• What is required:
When the word "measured" shows up in a line of the records below, copy that line.

• Material for the task:
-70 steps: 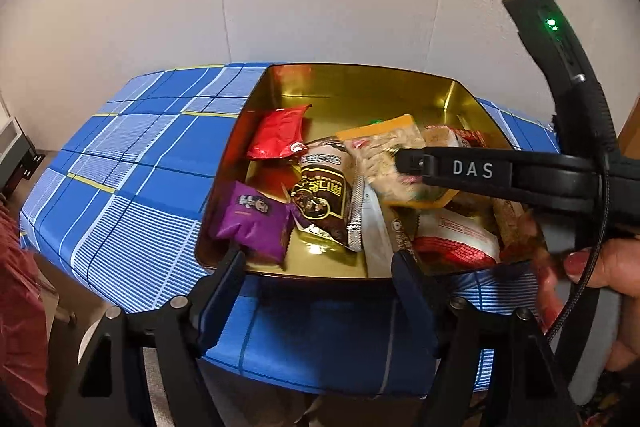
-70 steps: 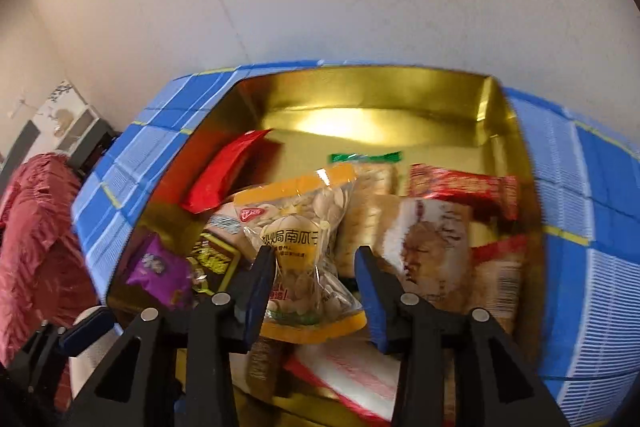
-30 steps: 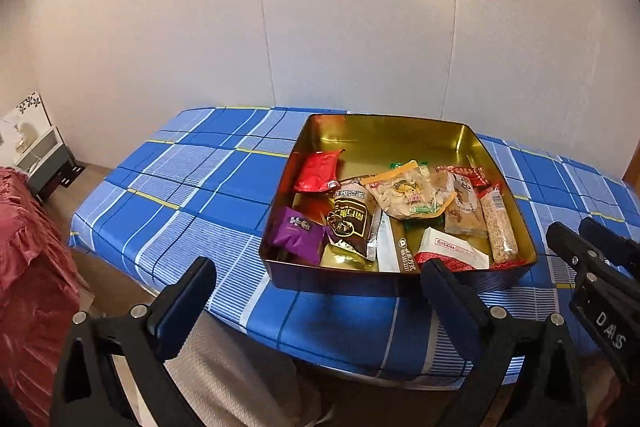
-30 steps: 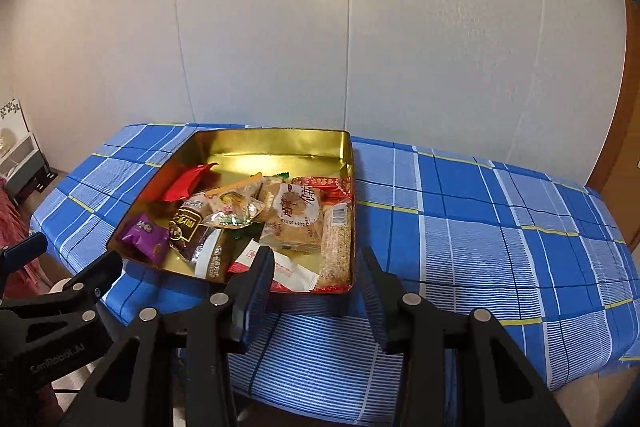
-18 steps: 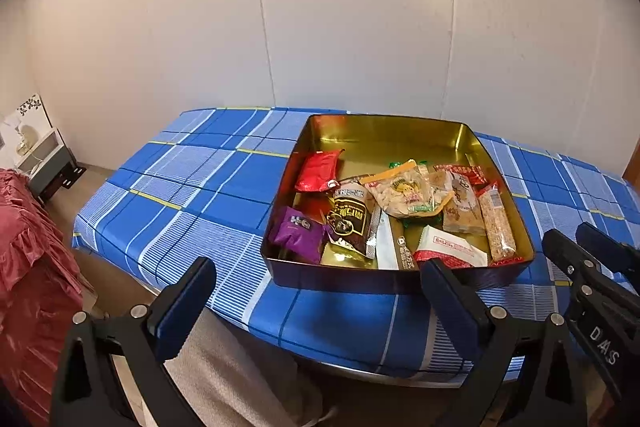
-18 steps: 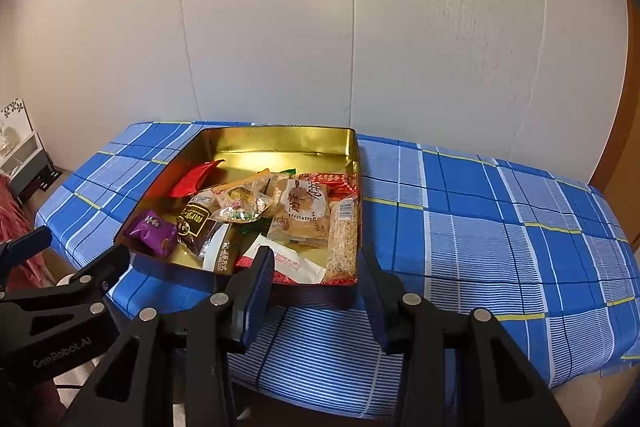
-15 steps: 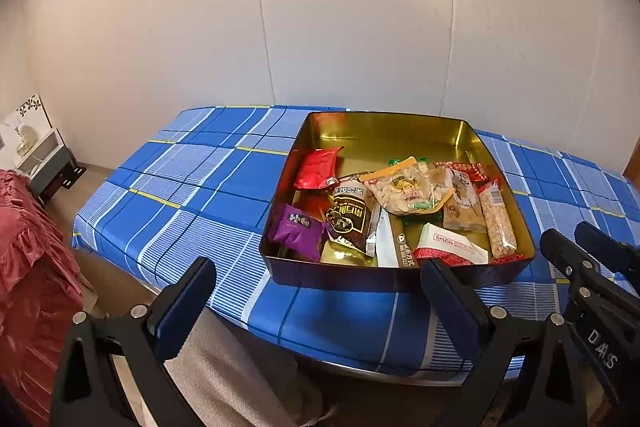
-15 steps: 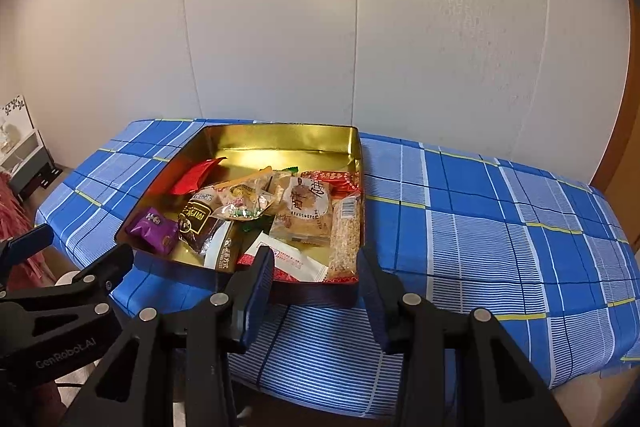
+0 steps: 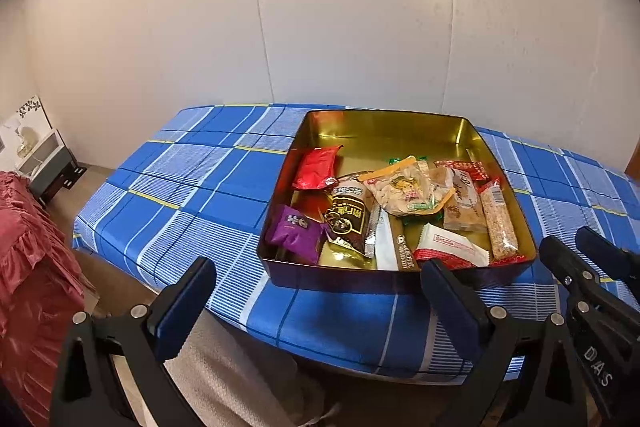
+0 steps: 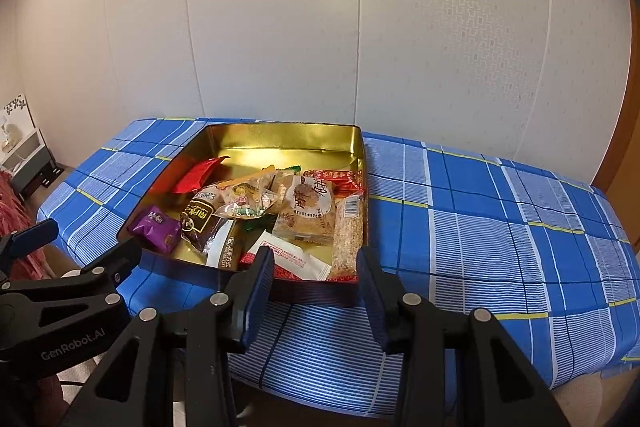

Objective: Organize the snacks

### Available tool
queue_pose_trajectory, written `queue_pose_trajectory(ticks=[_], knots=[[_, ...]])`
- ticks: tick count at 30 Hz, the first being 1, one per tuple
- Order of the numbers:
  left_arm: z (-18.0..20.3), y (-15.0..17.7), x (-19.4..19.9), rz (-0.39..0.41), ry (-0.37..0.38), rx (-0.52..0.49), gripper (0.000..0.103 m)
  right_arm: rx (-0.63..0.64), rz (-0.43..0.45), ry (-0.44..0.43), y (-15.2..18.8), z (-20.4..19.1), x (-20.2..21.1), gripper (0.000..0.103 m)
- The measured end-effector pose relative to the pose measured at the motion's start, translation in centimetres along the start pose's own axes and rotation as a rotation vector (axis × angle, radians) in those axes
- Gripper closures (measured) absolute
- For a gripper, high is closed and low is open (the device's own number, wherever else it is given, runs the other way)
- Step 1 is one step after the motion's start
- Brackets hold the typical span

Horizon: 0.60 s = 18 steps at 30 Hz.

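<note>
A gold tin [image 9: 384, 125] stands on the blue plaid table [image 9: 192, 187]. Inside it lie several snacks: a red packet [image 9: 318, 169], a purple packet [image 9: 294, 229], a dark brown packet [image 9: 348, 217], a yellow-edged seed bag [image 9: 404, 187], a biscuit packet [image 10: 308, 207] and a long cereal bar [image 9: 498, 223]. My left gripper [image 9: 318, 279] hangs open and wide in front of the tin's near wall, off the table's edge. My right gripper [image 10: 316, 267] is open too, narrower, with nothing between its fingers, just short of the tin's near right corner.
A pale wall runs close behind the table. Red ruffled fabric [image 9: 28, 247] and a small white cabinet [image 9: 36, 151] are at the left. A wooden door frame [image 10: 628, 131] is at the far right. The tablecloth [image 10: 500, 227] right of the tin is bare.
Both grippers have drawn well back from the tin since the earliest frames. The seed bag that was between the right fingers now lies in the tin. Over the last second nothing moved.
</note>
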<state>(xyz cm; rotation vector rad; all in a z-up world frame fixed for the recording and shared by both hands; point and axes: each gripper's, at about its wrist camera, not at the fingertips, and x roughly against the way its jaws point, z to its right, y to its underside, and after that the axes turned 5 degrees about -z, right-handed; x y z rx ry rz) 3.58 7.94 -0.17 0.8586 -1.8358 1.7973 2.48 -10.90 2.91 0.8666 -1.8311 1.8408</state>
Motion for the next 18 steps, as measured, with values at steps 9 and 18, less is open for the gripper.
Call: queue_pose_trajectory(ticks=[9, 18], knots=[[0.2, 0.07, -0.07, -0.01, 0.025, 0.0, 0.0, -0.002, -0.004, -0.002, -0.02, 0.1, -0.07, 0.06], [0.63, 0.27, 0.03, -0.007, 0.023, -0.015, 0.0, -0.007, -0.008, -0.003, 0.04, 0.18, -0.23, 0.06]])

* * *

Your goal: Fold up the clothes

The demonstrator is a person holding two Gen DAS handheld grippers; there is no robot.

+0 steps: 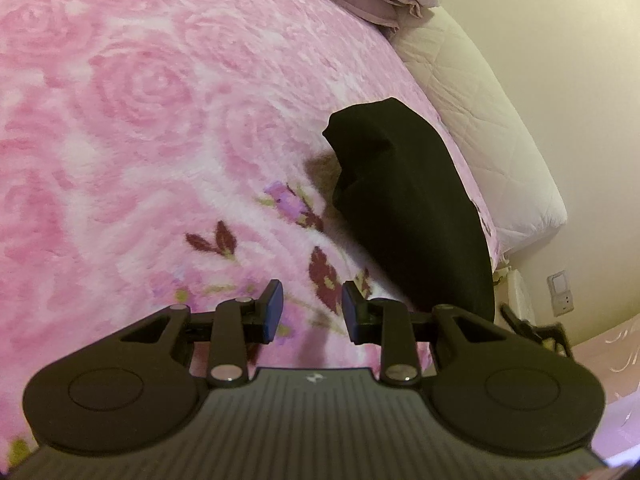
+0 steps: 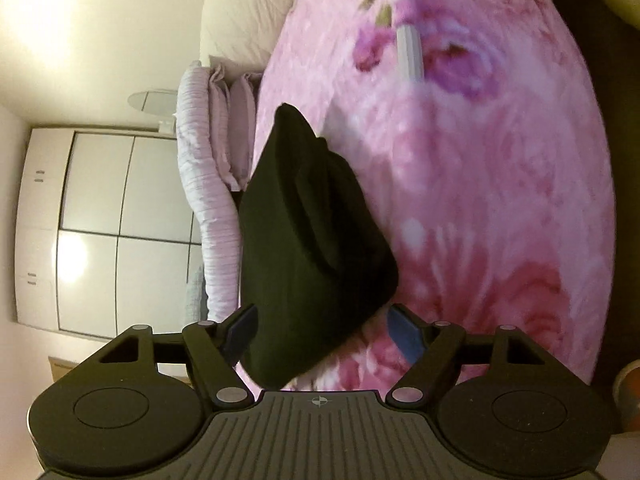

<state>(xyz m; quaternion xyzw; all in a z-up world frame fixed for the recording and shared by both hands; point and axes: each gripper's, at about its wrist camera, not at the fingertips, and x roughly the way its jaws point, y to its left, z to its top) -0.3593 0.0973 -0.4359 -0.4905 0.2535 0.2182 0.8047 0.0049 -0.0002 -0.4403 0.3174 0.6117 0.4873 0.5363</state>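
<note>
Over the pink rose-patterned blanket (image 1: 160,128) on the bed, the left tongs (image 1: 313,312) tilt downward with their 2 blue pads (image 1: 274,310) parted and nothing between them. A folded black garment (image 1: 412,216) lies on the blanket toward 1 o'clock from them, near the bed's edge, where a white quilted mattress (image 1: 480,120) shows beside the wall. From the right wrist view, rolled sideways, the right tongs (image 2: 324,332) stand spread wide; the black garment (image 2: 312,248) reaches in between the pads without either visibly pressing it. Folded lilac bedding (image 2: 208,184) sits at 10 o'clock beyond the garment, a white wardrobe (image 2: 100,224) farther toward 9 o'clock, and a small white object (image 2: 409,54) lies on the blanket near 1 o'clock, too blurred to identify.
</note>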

• Answer to the problem:
- The measured end-effector pose relative to the pose measured at the motion's start, translation in centimetres along the start pose's own axes and rotation as a rotation vector (axis × angle, radians) in those axes
- Gripper closures (measured) absolute
Motion for the next 18 steps, as measured, with values at steps 9 and 18, less is open for the gripper.

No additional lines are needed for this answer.